Problem requirements: Before you return the entries below, strip out the pictures and keep all else exact.

Saved entries
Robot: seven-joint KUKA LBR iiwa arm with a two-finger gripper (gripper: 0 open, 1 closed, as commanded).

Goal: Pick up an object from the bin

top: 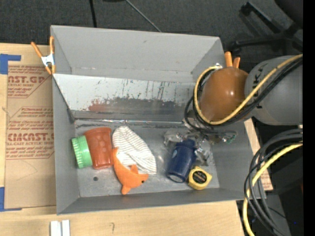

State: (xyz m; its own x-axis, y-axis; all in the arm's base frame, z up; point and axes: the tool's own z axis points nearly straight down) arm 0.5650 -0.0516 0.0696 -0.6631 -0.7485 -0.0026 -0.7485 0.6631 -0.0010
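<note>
My gripper (189, 143) hangs low at the right of the bin, under the arm's orange dome. It is open, and its pale fingers (171, 138) stand on either side of the upper end of a dark blue cylinder (180, 163). The cylinder lies tilted on the bin floor. A yellow and black tape measure (199, 177) rests against the cylinder's lower right side. To the left lies a crumpled white striped cloth (133, 149).
An orange toy fish (129, 176) lies at the cloth's lower edge. Further left is a red-orange ribbed bottle (100, 147) with a green cap (80, 152). The bin's right wall runs close beside the gripper.
</note>
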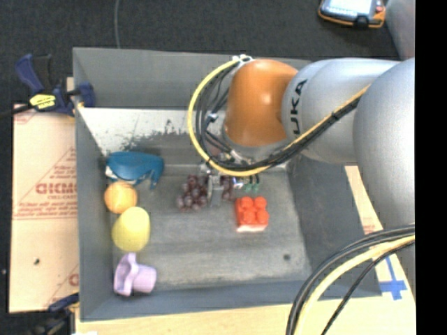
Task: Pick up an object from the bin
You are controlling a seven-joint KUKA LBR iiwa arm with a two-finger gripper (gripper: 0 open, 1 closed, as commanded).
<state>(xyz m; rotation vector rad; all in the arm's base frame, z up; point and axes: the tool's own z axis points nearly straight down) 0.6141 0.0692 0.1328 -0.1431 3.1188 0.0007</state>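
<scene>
Carrier: a grey metal bin (209, 257), with the arm reaching in from the right edge.
Gripper: the gripper (225, 181) is seen low over the bin floor, near the middle and toward the far wall, under the arm's orange wrist cover (258, 103).
Grip state: it cannot be told whether the gripper is released or clenched, as its lower end is largely hidden by the cover and cables. Nothing is seen to be held.
Nearest things: a small bunch of dark purple toy grapes (190, 192) lies just beside the gripper on the side of the bin's left edge. An orange-red studded plastic block (251, 213) lies just beside it toward the near edge and slightly rightward.
Deciding relation: the gripper stands between these two, so a short shift either way is judged enough. Which is meant cannot be told.
Long axis: the grape bunch is a compact clump with no clear long axis. The block is nearly square, its sides roughly in line with the bin's walls.
Other things: along the left edge, well apart from the gripper, are a blue plastic scoop-like shape (134, 166), a peach-orange round toy fruit (120, 197), a yellow toy lemon (131, 229) and a lilac plastic cup (134, 276) at the near left corner.
Progress: the pick is judged not yet made.
</scene>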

Result of the task:
Robot: seven-joint KUKA LBR iiwa arm with a two-finger gripper (gripper: 0 open, 1 closed, as commanded).

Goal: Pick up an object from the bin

top: 

State: (xyz m; its own x-axis, y-axis; all in the arm's base frame, z up; point and axes: the tool's own z axis points nearly straight down) arm 0.5650 -0.0516 0.0696 -0.6631 -0.7485 -0.0026 -0.7485 0.6631 -0.0010
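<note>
My gripper (189, 143) hangs low at the right of the bin, under the arm's orange dome. It is open, and its pale fingers (171, 138) stand on either side of the upper end of a dark blue cylinder (180, 163). The cylinder lies tilted on the bin floor. A yellow and black tape measure (199, 177) rests against the cylinder's lower right side. To the left lies a crumpled white striped cloth (133, 149).
An orange toy fish (129, 176) lies at the cloth's lower edge. Further left is a red-orange ribbed bottle (100, 147) with a green cap (80, 152). The bin's right wall runs close beside the gripper.
</note>
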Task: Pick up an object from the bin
You are controlling a seven-joint KUKA LBR iiwa arm with a two-finger gripper (gripper: 0 open, 1 closed, as commanded).
<state>(xyz m; rotation vector rad; all in the arm's base frame, z up; point and axes: the tool's own z axis points nearly straight down) 0.6141 0.0692 0.1328 -0.1431 3.1188 0.0007</state>
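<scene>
Carrier: a grey metal bin (209, 257), with the arm reaching in from the right edge.
Gripper: the gripper (225, 181) is seen low over the bin floor, near the middle and toward the far wall, under the arm's orange wrist cover (258, 103).
Grip state: it cannot be told whether the gripper is released or clenched, as its lower end is largely hidden by the cover and cables. Nothing is seen to be held.
Nearest things: a small bunch of dark purple toy grapes (190, 192) lies just beside the gripper on the side of the bin's left edge. An orange-red studded plastic block (251, 213) lies just beside it toward the near edge and slightly rightward.
Deciding relation: the gripper stands between these two, so a short shift either way is judged enough. Which is meant cannot be told.
Long axis: the grape bunch is a compact clump with no clear long axis. The block is nearly square, its sides roughly in line with the bin's walls.
Other things: along the left edge, well apart from the gripper, are a blue plastic scoop-like shape (134, 166), a peach-orange round toy fruit (120, 197), a yellow toy lemon (131, 229) and a lilac plastic cup (134, 276) at the near left corner.
Progress: the pick is judged not yet made.
</scene>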

This finishes the answer.